A QUICK SPRAY into the nose, a small sugar pill, or a fake surgery—placebos have taken many forms throughout history, and they have shown that expectation may produce results as powerful as a drug. But there has been one constant throughout: deception. A doctor or therapist has always had to lie to their test subject or patient about which version of a treatment they are getting.
Lead author Darwin Guevarra, a postdoctoral researcher in UM’s psychology department, has long been fascinated with placebo literature, including a 2013 pilot study finding that non-deceptive placebos mitigated symptoms of major depressive disorder. To him, it suggested that this could also be a way to address other mental health disorders. So Guevarra decided to test placebos in the context of emotional regulation, or the ability to control an emotional response, which is dysregulated in many mental health conditions. “Emotions robustly respond to [expectations]. That's why we thought that this was the best domain to look at,” he says. He wanted to find out if non-deceptive placebos would be able to reduce emotional distress, and if so, to find a corresponding brain mechanism that could explain what was happening.
In the first phase of his study, Guevarra and his colleagues recruited 62 healthy college students: One group of participants read about the placebo effect and then were told they would receive a placebo, while another group read about pain management and were kept in the dark about their treatment. Next, the researchers sprayed a saline solution into each person’s nose. For the non-deception group, the students were told prior to receiving the saline solution that it was a placebo. In the group that was deceived, they were told the saline solution would help obtain better physiological recordings. (It wouldn’t—the spray actually does nothing.)
Next, the students looked at distressing images on a screen, such as a person with an open injury. Immediately after seeing each picture, participants rated how it made them feel, with 1 being not at all negative and 9 being very negative. Overall, those who had been told they received a placebo felt less distress in response to seeing the pictures. The non-deceived group rated their distress lower—a 6 on average—than those that had been deceived, who on average reported feeling around 7.5 on the distress scale.
But this study had a twist. Most previous studies only used self-reported measures like questionnaires to ask subjects to rate how depressed, anxious, or stressed they feel. These are subjective evaluations, which may be influenced by response bias, in which participants do not accurately report what they are feeling. Instead, Guevarra’s team wanted to obtain an objective neural measure about what happens in response to non-deceptive placebos. Again, they recruited 198 healthy college students and gave them the saline spray placebo, with and without deception. This time, while showing the participants the negative pictures, they measured the electrical activity in each person’s brain using electroencephalography. EEG measures the electrical signals emitted from the entire brain, as recorded from electrodes stuck to the participant’s head.
When the researchers looked at the EEG readings from the two groups, they saw that the magnitude of the LPP of participants in the non-deceptive placebo group was smaller than those that had been deceived, meaning that their brains responded less to the distressing images than the other group. Three seconds after they were shown the distressing image, participants who received the non-deceptive placebo had an LPP amplitude of about 0.5 microvolts, while those that did not had an amplitude of about 3 microvolts. An analysis of this difference revealed that non-deceptive placebos had a moderate effect on the LPP over the control conditions, suggesting that they can modulate and dampen early neural reactions to emotional distress. In other words, the spray worked—even though participants knew it was a fake.
For Guevarra, this was evidence that the effect of the placebos was not response bias, but rather a real change in the brain. “I think it's a genuine psychobiological effect,” he says. “The manipulation we have really fine-tunes and leverages people's expectations.”

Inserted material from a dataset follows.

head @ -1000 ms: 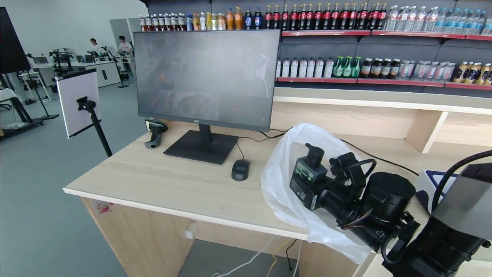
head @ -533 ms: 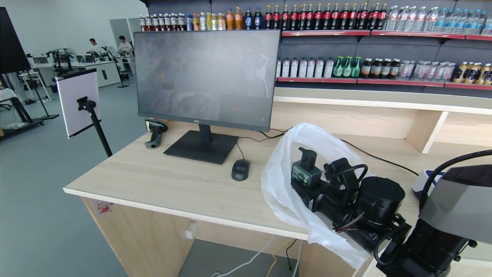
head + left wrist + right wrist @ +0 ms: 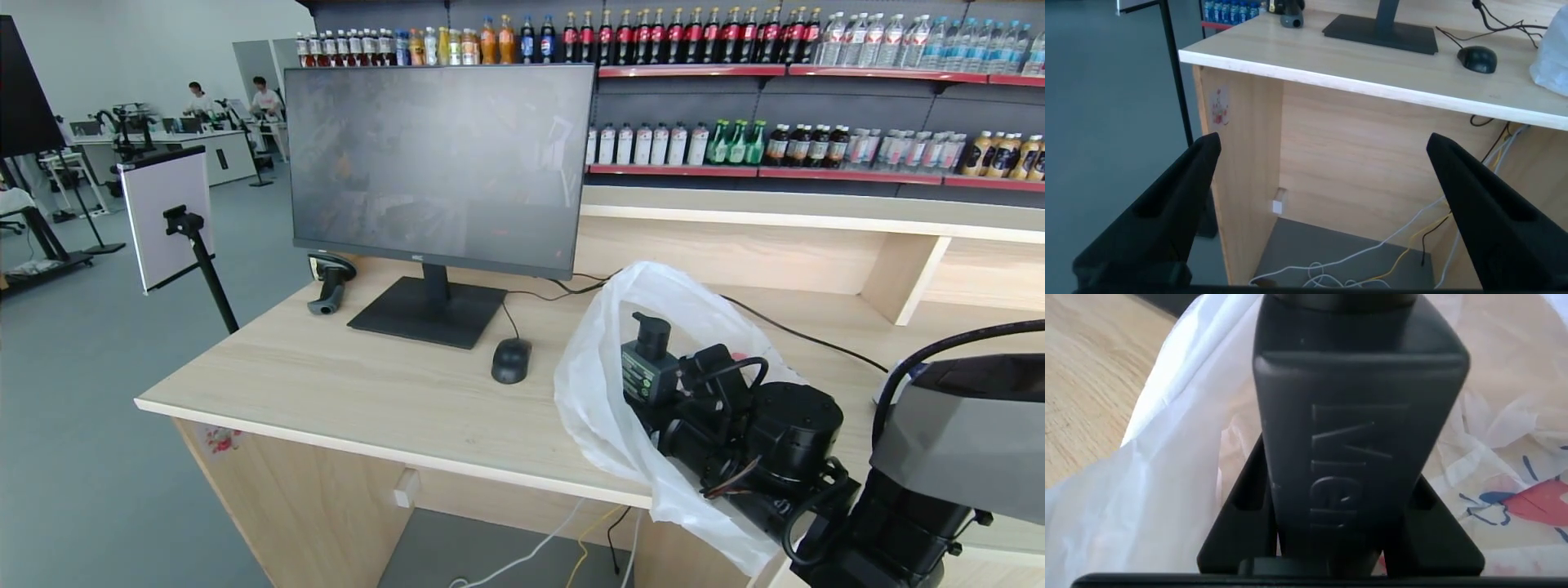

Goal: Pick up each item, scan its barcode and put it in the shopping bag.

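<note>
Close up, bottle (image 3: 1360,416) within shopping bag (image 3: 1167,482)

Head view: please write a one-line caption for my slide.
The right gripper holds a dark bottle at the mouth of the white shopping bag on the counter, beside the mouse and monitor.

Our desk, left to right
On the desk (image 3: 343,392) we see scanner (image 3: 329,282), monitor (image 3: 437,163), mouse (image 3: 511,360), then the shopping bag (image 3: 604,408); inside it, our right hand (image 3: 673,392) holds an item (image 3: 649,367).
</note>
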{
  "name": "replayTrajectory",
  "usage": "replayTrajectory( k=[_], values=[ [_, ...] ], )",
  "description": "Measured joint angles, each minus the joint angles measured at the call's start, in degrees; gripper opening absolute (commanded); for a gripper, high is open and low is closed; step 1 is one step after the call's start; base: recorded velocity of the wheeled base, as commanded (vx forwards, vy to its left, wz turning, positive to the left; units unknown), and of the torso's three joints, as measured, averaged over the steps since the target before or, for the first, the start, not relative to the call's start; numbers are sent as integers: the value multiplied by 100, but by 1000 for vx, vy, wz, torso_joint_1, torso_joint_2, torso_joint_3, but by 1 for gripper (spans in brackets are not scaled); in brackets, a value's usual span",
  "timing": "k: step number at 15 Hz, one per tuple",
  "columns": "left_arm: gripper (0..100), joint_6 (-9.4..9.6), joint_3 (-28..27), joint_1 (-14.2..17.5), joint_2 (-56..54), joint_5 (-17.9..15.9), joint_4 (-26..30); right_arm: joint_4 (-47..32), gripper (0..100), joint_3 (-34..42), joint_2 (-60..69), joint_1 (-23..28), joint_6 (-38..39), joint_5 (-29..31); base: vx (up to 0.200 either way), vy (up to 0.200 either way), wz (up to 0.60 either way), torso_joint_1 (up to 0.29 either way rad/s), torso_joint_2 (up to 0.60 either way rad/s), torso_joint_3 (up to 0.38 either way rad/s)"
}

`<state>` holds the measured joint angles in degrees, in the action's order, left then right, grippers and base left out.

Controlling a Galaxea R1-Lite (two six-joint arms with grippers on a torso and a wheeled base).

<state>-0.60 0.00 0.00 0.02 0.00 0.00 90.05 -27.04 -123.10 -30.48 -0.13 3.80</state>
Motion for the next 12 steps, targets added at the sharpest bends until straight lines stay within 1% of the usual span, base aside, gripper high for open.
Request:
replayTrajectory(
  k=[1, 12],
  values=[
    [100, 2, 0, 0, 0, 0, 0, -9, 100, 22, -9, -2, -5, 0, 0, 0, 0, 0, 0, 0],
    [100, 41, 0, 0, 0, 0, 0, -17, 100, 22, 196, -2, -9, 5, 0, 0, 0, 0, 0, 0]
  ],
)
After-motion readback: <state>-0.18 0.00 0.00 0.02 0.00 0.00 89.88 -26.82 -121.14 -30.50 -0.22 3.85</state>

How might this work translate to the real world of mental health treatment? While the idea is still theoretical, Guevarra feels that non-deceptive placebos might be tried for conditions that consistently respond to expectations, such as anxiety, depression, and pain—and for mild to moderate cases. He envisions them being used by therapists as a first, cost-effective step or as co-interventions, given along with established treatments such as antidepressants and cognitive behavioral therapy, a type of talk therapy that has become an important tool in psychology. “Let's give them placebo pills first and see how it goes,” he says.
If the placebo doesn’t work, then they could move on to other alternatives. “The beauty of this is that it’s relatively low-cost and arguably side effect-free,” says University of Michigan psychology professor Ethan Kross, the principal investigator on the study.